In the wreckage of Gaza’s daily survival, even the smallest comforts have vanished. For the children of Abu Raed al-Bahri, a simple cup of tea with sugar, once an ordinary pleasure, has become a luxury their family hasn’t tasted in nearly two months. Sugar, if it appears at all in Gaza’s markets, now costs up to $100 per kilogram, forcing desperate families to buy it by the spoon.
This crisis is no accident. It is the result of a brutal, engineered starvation campaign, where Israel’s ongoing siege and closure of crossings have collapsed Gaza’s economy and cut off all but a trickle of essential supplies. The new aid system, run through a controversial U.S.-Israeli mechanism, has been widely condemned for fuelling black market chaos while leaving civilians to risk their lives at distribution points where shootings are frequent and food scarce.

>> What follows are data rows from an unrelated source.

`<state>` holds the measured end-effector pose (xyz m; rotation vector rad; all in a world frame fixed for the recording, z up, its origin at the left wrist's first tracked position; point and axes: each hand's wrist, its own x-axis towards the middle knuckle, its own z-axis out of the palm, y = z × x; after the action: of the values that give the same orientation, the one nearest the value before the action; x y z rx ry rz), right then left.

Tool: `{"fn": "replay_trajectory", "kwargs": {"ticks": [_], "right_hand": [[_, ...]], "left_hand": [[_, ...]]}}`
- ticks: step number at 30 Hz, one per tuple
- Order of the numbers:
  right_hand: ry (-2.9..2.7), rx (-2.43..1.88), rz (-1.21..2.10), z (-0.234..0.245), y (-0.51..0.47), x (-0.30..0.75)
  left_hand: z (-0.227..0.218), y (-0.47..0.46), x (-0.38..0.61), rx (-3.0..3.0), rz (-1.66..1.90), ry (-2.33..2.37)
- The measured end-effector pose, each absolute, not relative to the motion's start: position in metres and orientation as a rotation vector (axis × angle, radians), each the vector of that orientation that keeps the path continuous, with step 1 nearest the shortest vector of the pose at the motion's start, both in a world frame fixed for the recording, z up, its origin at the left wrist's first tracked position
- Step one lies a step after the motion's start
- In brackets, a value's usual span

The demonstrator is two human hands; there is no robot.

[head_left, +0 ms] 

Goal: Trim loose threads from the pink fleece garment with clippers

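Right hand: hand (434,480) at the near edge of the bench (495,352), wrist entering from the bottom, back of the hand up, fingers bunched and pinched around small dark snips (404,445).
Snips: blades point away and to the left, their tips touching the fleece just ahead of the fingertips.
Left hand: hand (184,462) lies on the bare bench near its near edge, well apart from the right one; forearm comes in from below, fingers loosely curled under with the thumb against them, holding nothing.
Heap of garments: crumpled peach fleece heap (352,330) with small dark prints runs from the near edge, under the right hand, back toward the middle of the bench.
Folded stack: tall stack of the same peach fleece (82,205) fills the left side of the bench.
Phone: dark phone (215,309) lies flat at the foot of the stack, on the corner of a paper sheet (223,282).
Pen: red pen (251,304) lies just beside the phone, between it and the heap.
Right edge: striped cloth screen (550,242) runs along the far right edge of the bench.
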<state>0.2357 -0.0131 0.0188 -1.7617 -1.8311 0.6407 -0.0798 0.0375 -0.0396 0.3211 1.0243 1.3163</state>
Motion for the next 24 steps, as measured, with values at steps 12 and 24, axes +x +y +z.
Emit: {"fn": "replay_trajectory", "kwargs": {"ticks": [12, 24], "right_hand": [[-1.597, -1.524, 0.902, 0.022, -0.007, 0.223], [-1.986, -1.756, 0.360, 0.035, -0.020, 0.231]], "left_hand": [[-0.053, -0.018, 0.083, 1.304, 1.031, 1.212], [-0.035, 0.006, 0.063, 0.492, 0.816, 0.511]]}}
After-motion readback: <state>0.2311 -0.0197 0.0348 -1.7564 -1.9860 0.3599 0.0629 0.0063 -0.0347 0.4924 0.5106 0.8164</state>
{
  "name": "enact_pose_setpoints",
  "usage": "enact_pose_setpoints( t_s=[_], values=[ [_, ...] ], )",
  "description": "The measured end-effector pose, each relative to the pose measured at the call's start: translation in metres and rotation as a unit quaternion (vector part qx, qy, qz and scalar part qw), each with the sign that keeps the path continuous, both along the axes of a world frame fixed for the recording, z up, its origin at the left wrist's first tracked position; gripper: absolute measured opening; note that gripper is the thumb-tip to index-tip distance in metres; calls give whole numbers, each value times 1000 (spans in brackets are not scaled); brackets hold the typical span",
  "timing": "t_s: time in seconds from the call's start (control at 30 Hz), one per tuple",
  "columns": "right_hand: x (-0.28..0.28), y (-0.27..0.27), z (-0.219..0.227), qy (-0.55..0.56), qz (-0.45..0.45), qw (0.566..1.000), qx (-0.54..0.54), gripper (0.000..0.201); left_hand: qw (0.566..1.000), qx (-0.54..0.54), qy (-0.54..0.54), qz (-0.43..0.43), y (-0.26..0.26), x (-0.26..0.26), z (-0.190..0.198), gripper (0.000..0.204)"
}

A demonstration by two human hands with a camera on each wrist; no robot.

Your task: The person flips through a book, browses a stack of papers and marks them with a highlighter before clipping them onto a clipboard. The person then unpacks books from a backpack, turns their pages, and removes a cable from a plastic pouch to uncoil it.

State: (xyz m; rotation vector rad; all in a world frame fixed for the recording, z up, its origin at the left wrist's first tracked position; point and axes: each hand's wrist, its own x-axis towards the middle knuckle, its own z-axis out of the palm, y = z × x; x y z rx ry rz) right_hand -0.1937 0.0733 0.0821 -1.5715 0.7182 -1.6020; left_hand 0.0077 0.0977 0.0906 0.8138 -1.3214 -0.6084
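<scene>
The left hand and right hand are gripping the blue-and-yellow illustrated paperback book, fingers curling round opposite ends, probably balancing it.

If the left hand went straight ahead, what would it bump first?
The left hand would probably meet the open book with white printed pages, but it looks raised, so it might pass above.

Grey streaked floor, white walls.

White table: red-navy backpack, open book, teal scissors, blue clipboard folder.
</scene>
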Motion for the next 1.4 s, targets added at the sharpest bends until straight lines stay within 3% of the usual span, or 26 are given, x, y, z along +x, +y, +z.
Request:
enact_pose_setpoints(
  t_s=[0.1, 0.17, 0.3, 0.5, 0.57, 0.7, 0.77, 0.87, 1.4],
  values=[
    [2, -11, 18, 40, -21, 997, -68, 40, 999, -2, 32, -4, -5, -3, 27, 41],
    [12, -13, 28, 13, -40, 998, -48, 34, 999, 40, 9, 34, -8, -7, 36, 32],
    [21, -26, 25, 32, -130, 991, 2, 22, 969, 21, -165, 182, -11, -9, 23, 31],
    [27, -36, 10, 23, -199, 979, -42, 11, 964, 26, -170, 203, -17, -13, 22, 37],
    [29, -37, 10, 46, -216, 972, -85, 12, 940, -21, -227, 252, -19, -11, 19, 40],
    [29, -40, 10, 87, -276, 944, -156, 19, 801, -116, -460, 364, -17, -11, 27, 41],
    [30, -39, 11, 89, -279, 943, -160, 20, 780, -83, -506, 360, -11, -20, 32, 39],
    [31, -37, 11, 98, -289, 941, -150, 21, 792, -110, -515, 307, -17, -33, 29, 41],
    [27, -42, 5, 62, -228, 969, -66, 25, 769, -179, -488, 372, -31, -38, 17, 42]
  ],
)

Basic staples like flour and salt have vanished. Humanitarian convoys are either blocked, attacked, or intercepted. Markets fluctuate wildly, leaving displaced families unable to afford even rice or oil. “What madness is this?” asks one father, watching sugar sold for ten shekels a spoon.
As the siege stretches beyond 118 days, Gaza is starving, not from natural disaster, but from deliberate policy. More than 173,000 Palestinians have been killed or wounded since October 2023, and now the survivors face another slow death: famine. In a place where bread is rare and tea is bitter, even a spoonful of sugar is a reminder of what has been stolen.